** THE TASK **
With the pictures left out, print exactly the lines below that run from the one containing "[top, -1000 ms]" through the one containing "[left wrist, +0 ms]".
---------------
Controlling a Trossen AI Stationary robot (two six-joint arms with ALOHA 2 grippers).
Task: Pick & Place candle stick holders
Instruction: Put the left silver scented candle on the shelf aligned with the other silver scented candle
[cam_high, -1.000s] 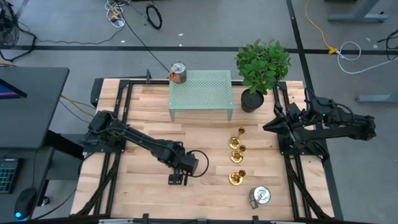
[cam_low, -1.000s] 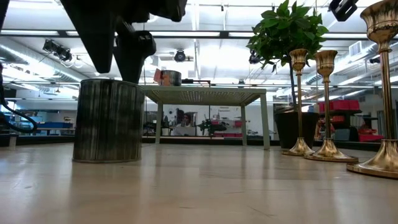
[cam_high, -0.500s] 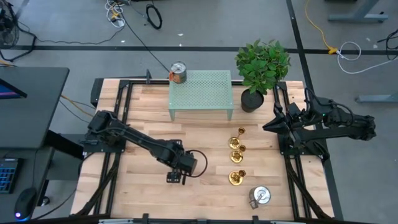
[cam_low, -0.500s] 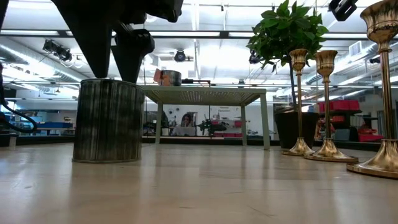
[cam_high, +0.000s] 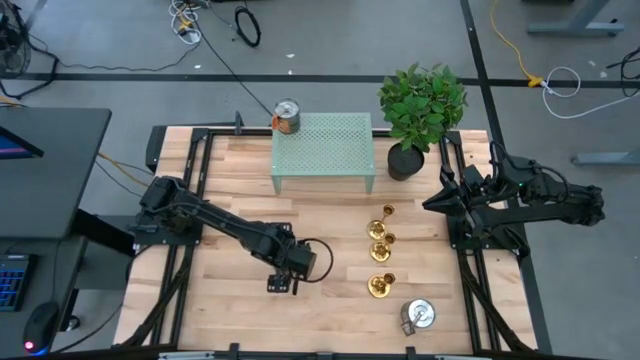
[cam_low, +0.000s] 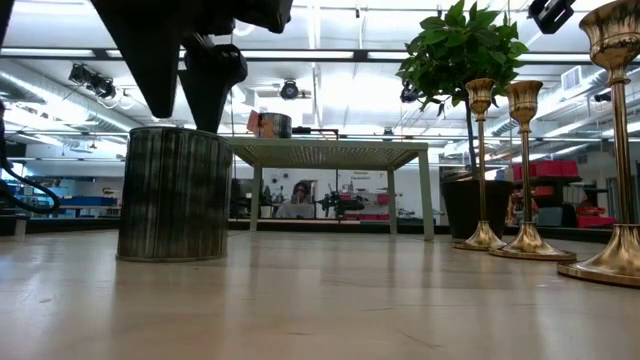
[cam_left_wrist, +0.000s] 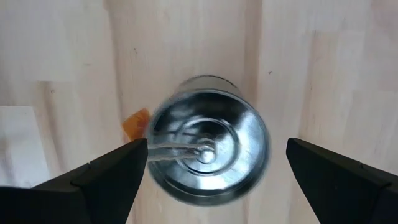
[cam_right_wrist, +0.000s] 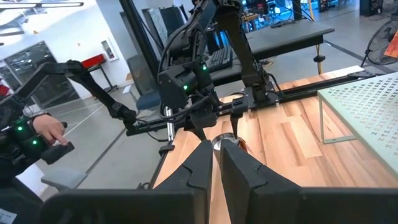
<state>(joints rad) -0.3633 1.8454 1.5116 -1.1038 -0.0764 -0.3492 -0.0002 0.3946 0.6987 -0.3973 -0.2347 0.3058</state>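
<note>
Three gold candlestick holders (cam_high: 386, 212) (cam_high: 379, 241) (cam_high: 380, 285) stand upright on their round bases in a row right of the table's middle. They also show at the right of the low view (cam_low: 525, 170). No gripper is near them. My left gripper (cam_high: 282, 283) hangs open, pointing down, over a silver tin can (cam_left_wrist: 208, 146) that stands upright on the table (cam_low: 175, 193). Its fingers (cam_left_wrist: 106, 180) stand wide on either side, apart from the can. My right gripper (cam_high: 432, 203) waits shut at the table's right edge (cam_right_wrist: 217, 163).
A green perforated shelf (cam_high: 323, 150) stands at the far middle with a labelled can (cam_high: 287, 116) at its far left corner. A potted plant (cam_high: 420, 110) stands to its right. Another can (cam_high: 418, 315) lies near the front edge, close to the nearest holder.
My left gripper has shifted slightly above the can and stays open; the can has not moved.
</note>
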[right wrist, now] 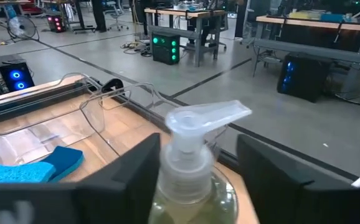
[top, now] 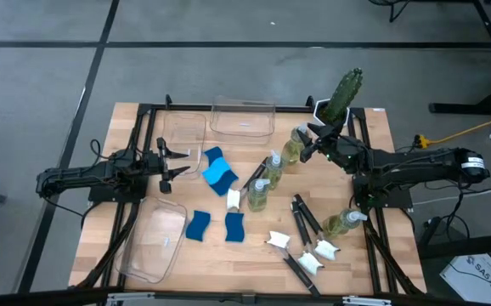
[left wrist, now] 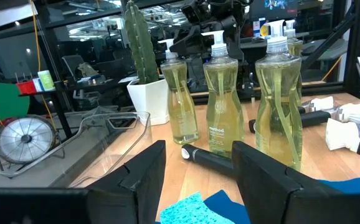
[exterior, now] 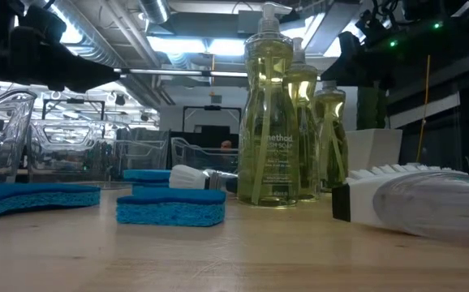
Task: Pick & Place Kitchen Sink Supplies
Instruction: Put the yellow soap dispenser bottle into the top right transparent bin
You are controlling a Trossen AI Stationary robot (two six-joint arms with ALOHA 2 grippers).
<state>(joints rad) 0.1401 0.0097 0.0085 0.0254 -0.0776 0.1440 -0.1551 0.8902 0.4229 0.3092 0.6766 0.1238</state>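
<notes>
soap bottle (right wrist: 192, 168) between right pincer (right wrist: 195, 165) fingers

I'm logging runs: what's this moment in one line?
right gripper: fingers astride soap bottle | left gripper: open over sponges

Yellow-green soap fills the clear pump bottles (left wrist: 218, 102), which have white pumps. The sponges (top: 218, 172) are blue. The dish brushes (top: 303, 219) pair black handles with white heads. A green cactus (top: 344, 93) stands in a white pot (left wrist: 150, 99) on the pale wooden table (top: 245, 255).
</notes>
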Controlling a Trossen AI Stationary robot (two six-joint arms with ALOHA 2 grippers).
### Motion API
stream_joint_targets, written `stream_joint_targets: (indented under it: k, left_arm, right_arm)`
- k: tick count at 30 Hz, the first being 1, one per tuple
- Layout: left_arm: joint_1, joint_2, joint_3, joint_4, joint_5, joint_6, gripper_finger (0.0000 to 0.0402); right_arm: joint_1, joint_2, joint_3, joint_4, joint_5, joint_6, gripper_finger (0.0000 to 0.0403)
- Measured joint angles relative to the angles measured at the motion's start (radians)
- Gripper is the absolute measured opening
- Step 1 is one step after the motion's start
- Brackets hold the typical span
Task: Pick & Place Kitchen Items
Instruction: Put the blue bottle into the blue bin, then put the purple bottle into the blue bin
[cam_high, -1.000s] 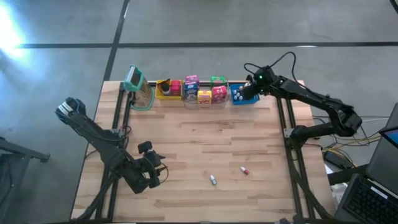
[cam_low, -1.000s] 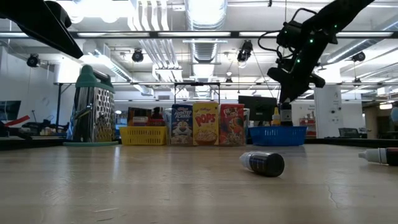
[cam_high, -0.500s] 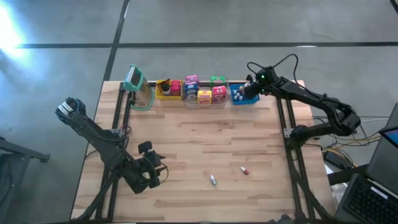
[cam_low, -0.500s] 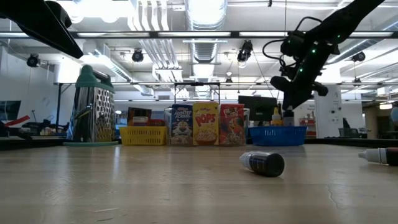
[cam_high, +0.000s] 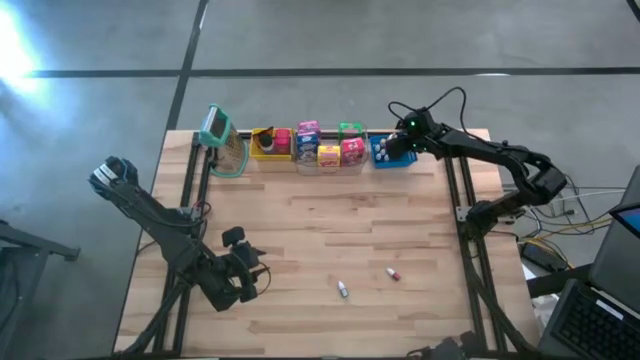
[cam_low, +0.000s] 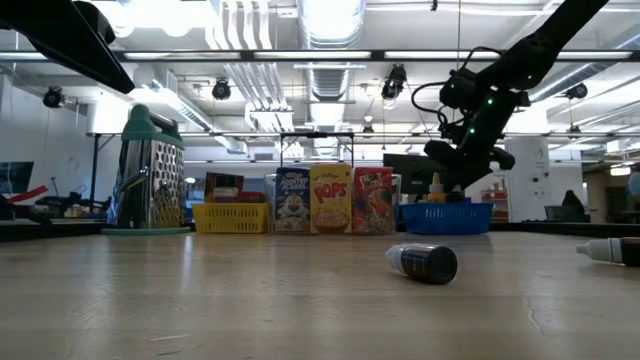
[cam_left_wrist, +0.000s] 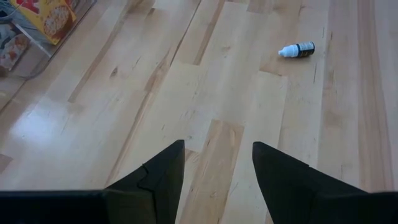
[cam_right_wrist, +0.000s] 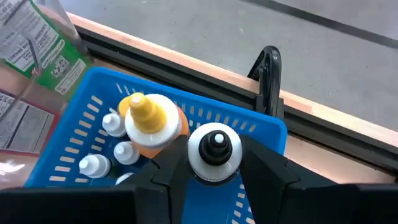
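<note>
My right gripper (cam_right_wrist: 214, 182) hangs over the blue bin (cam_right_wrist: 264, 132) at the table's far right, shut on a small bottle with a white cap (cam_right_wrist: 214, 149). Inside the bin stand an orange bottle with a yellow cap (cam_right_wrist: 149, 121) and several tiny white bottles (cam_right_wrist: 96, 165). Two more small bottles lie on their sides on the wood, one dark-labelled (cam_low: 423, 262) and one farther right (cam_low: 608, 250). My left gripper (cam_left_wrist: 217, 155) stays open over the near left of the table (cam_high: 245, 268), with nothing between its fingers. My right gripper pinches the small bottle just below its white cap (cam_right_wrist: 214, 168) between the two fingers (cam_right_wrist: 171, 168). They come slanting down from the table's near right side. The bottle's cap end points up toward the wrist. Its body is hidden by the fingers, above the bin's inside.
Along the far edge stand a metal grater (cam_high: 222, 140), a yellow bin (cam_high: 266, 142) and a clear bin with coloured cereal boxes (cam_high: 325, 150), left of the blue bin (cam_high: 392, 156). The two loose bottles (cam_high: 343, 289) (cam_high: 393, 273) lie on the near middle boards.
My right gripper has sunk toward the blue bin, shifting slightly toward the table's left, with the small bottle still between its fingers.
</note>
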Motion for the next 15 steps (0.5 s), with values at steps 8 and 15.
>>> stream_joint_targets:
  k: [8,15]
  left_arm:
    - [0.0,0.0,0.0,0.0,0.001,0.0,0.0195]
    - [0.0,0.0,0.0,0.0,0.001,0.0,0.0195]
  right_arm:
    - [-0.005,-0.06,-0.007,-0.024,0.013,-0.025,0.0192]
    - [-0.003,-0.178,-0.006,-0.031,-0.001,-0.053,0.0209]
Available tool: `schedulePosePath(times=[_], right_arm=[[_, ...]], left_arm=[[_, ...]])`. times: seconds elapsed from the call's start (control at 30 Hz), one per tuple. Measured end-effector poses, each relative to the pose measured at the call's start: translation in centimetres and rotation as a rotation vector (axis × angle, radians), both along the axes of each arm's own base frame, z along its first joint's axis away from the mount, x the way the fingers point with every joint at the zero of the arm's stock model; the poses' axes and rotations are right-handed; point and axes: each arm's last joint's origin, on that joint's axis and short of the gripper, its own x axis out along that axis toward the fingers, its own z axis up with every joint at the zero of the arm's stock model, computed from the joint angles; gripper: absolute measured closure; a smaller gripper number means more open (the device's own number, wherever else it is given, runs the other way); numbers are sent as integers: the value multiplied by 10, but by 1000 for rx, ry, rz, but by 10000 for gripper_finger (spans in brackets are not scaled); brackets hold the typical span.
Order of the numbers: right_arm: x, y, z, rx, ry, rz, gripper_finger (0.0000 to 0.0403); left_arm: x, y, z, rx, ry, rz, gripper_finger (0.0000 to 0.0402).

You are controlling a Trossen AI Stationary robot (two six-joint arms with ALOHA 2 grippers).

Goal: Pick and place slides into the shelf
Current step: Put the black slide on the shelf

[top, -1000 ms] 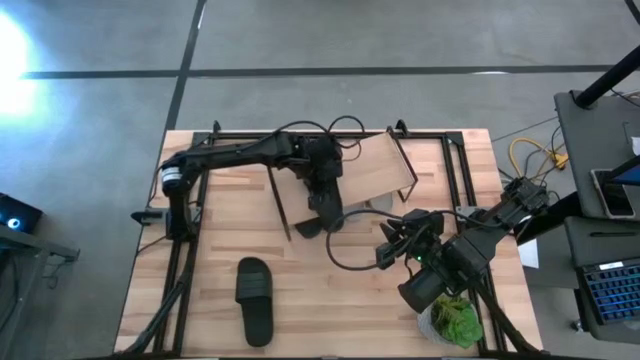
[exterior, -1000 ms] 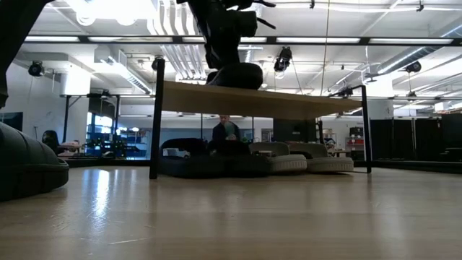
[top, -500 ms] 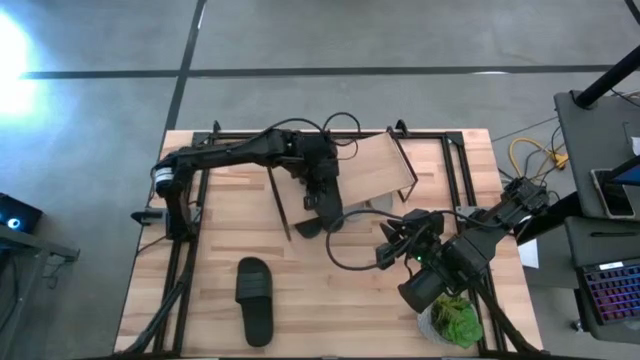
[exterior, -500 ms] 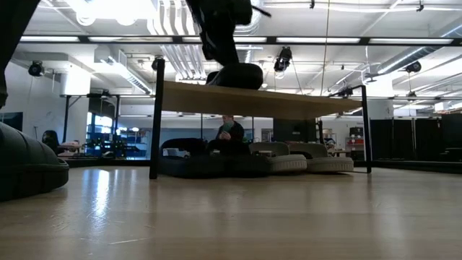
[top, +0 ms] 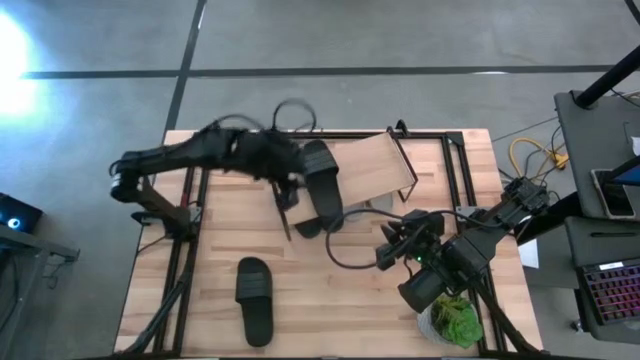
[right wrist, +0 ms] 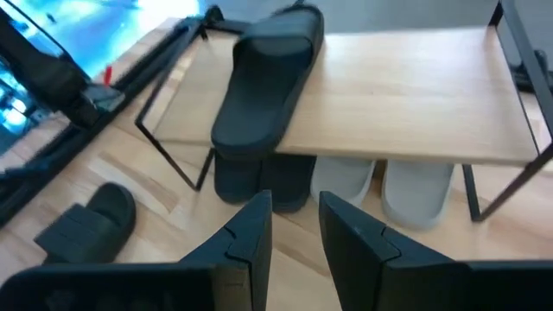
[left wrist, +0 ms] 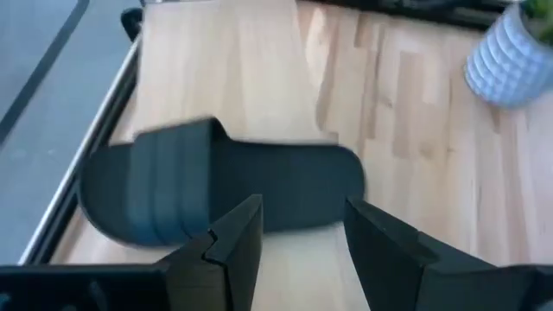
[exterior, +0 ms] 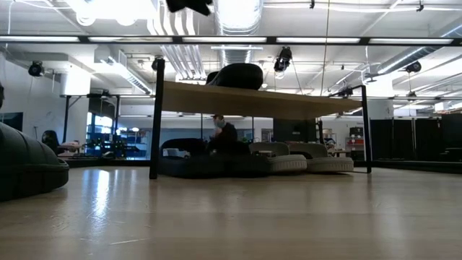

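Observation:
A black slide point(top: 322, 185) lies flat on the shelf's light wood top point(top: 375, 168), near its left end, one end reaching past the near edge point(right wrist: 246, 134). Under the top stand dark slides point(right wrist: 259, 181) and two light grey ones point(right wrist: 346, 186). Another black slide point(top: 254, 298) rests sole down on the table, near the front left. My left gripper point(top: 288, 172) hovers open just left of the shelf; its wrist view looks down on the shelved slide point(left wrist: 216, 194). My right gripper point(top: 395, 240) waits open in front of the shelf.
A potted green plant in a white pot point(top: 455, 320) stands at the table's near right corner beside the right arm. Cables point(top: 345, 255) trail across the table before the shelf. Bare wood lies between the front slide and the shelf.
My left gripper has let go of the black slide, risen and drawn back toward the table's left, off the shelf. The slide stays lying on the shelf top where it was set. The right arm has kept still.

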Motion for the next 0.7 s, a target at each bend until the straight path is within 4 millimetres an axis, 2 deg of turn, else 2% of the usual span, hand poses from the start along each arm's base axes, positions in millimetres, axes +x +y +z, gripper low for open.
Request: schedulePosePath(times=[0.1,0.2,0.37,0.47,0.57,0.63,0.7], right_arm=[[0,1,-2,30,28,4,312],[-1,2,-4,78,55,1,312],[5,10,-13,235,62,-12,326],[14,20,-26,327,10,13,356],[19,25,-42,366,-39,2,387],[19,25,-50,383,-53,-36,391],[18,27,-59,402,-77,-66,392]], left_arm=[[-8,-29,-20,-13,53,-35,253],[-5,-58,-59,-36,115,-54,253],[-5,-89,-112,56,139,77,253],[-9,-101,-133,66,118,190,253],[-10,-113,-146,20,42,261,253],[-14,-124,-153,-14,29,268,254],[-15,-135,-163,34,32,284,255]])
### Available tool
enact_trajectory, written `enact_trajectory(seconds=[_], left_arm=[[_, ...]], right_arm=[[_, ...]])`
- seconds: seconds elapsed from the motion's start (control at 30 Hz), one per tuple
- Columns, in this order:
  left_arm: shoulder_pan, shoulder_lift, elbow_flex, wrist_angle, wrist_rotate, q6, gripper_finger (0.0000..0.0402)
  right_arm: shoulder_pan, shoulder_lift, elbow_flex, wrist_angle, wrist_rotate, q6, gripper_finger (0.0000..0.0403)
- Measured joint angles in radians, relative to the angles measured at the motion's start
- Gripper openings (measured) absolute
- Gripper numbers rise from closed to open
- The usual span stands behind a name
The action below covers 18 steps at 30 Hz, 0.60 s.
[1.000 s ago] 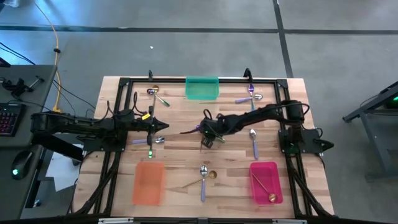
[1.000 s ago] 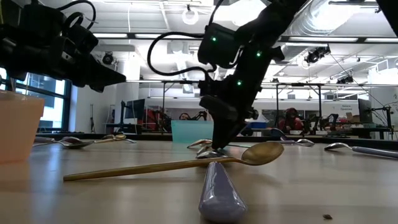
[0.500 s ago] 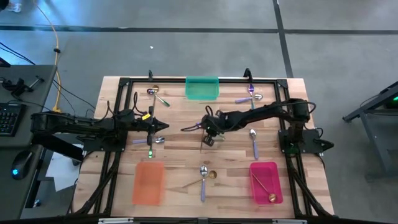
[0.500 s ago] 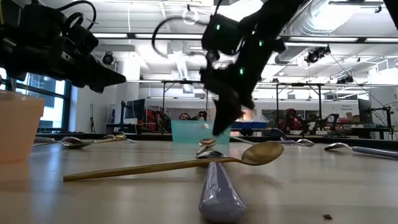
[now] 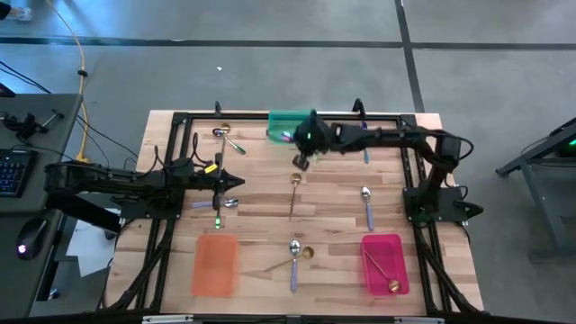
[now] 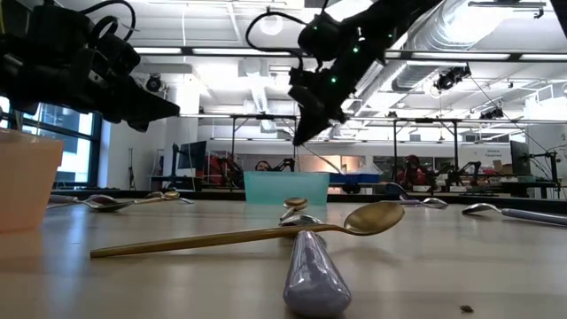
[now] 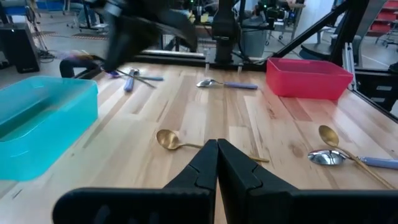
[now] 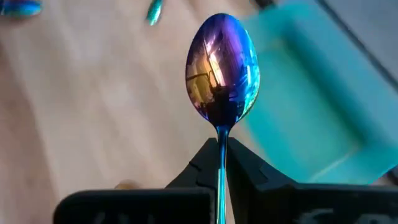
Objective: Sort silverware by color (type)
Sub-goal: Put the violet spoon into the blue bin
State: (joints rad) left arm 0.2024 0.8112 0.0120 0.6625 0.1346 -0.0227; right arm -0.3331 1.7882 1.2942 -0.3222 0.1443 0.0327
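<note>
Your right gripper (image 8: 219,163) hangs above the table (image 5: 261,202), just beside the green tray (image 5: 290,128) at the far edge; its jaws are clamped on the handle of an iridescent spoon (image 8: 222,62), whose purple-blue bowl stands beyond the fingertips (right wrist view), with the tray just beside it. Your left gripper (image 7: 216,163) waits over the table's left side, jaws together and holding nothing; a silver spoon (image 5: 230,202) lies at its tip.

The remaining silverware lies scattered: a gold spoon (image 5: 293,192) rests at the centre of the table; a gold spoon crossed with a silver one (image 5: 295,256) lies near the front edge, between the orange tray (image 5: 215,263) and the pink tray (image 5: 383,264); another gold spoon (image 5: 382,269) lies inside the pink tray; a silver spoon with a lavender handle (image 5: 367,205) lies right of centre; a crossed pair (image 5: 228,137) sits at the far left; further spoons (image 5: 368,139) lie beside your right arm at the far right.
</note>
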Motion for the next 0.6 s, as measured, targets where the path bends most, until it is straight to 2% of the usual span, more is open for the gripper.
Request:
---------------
** ANSWER SECTION **
[top, -1000 ms] 
[exterior, -1000 ms] 
[top, -500 ms] 
[exterior, -500 ms] 
[top, +0 ms] 
[right wrist, +0 ms] 
[left wrist, +0 ms] 

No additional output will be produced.